When asked about the spaces he feels are the most organic to create in, “I almost always prefer Airbnbs. I just set up the equipment and keep my laptop with me,” the 40-year-old record maker responds.
Since 2015, dvsn has been a pioneer in the genre of contemporary R&B, and Nineteen85 is the other half of the duo that has become known for their new approach to retro sonics. His repertoire of archival sonics consists of old school samples and synths that have molded the musical tapestry of pop today.
“I think Toronto, over the last 10 to 15 years, has been one of the most influential, outside of Atlanta, with the popular sound of R&B, hip-hop, and how that translated into what would then become pop,” Nineteen85 defines.
“I have a folder of sounds: beats, sample ideas for dvsn, for Drake, for Mariah, for 21 Savage, so I'm constantly compartmentalizing things and not everything gets used. I would say a lot of it doesn't get used,” The Toronto-raised producer breaks down his process. “The early Drake, the PARTYNEXTDOOR, [The] Weeknd, dvsn, and Majid Jordan. I think that sound, if you go back to anywhere between 2010 and 2017, really dictated most of what would become the next 10 to 15 years of urban music.”
He crafted most of Mariah The Scientist’s No. 1 album, Hearts Sold Separately, in Cabo. “Now it's so easy to tap into those sounds from laptops; before you'd have to have a whole studio with nine different keyboards, bass player, guitar player, drummer, but I can do so much from my laptop, and I can get a lot of those different sounds from my plugins,” Nineteen85 explains.
While creating the signature, soulfully magnetic sounds of the Atlanta singer’s project, he said that Mariah creates from a place of instinct without having to map out. “She started writing to specific sounds—mostly the songs of mine that she gravitated towards were the ones that had those sounds in it. If I gave her 20 different beats, she would pick the three that specifically had those type of keyboards and those synths and those almost very ‘80s sounding pieces in them.”

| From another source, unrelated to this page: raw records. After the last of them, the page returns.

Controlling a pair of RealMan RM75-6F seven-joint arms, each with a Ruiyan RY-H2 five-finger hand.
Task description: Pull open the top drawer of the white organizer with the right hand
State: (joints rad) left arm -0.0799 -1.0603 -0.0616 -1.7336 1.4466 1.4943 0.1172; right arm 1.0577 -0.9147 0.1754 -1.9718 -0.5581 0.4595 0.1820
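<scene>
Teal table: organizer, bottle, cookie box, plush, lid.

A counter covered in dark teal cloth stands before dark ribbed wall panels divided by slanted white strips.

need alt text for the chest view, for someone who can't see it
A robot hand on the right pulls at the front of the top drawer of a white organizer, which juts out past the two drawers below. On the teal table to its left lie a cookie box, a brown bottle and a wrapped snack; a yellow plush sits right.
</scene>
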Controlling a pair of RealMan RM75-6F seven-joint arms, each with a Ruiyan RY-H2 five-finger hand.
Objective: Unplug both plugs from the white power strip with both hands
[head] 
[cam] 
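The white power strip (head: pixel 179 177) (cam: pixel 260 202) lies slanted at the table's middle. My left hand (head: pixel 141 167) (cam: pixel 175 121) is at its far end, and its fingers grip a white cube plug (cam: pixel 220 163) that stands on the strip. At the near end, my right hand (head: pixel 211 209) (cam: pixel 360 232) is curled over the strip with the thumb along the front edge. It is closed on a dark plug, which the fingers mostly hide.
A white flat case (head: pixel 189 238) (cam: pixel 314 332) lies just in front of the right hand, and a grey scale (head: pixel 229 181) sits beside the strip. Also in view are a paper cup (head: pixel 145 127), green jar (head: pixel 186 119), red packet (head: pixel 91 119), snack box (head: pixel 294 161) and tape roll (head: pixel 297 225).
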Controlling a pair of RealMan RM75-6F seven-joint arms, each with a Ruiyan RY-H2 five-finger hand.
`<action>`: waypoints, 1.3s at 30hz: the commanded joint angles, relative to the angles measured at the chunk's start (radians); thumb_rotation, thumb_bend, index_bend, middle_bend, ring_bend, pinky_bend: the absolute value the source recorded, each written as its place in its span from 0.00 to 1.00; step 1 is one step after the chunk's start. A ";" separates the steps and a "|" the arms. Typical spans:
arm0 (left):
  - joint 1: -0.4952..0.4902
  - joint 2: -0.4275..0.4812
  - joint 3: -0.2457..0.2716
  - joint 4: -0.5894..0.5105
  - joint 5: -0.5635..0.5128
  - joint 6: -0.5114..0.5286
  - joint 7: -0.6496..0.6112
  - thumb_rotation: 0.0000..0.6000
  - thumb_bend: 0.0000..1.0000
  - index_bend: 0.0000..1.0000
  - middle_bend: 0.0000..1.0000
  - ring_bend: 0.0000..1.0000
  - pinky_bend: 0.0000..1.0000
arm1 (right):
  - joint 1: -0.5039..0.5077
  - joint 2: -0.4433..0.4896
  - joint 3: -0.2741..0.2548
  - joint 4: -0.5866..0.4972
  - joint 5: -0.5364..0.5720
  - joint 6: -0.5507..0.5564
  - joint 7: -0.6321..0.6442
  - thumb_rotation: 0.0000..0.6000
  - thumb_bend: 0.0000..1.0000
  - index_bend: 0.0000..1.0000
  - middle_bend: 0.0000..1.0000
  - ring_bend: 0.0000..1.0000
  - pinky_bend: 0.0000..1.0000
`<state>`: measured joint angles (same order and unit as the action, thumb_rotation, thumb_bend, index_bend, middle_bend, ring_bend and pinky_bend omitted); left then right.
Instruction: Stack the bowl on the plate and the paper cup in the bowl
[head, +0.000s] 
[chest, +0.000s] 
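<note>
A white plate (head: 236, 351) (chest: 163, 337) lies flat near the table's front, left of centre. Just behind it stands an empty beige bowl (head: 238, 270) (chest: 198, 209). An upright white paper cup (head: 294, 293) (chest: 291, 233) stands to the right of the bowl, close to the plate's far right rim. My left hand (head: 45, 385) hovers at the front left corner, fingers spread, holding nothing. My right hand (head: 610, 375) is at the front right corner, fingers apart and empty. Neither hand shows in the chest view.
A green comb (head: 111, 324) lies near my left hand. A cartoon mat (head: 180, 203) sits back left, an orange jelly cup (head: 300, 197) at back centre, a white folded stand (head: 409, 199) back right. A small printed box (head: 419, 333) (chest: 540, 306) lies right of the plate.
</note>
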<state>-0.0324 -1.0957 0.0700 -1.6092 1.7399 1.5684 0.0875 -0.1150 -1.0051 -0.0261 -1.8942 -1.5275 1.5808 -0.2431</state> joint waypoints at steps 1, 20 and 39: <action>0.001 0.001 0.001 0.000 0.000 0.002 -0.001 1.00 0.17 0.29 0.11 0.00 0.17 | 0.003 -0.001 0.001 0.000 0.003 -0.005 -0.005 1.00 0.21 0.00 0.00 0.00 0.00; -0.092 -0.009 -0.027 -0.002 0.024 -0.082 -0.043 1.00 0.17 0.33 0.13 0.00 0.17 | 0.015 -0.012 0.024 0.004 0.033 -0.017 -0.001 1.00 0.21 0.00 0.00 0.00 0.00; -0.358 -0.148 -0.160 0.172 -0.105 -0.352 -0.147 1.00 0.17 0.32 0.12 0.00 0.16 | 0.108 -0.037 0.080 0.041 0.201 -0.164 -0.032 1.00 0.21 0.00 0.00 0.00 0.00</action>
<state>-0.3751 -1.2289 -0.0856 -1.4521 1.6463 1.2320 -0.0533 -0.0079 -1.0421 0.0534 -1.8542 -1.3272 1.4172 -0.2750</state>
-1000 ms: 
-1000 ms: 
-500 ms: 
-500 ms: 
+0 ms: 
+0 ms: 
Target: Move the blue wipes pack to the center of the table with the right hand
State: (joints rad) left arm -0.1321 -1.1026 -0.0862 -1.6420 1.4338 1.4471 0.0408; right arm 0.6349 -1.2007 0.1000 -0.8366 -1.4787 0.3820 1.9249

Nineteen85 organizes his music-making process by creating different folders of sounds, samples, and songs. Then, he categorizes them into playlists suited for his frequent collaborators. He has a formula to the way he creates and maintains sampling in his music without damaging the reputation sampling has in modern practices of creating music.
“There are whole genres that are based on sampling, from hip-hop to house to R&B to so many huge pop songs that people are afraid to realize are samples,” he describes. “When people say sampling is lazy, it can be a little bit demeaning of the whole process overall.”
One of dvsn and Nineteen85’s most frequent collaborators, fellow Toronto-native Drake, is a sample fanatic, and many of his hits are rooted in some type of stem or sample. “I always feel like I feel more ready for when the time is right, when I put aside sounds that I can pull from.” His most recent studio times have been shared with Summer Walker and other powerhouse women in music who are evolving the wide canvas of R&B.
Now, Nineteen85 is focusing on developing his first solo project. “I've been saying this for years, but this is the first time I'm actually putting things aside specifically for my own project, and these sounds will find a home,” he closes the interview with, as a man in transit eventually reaches his destination.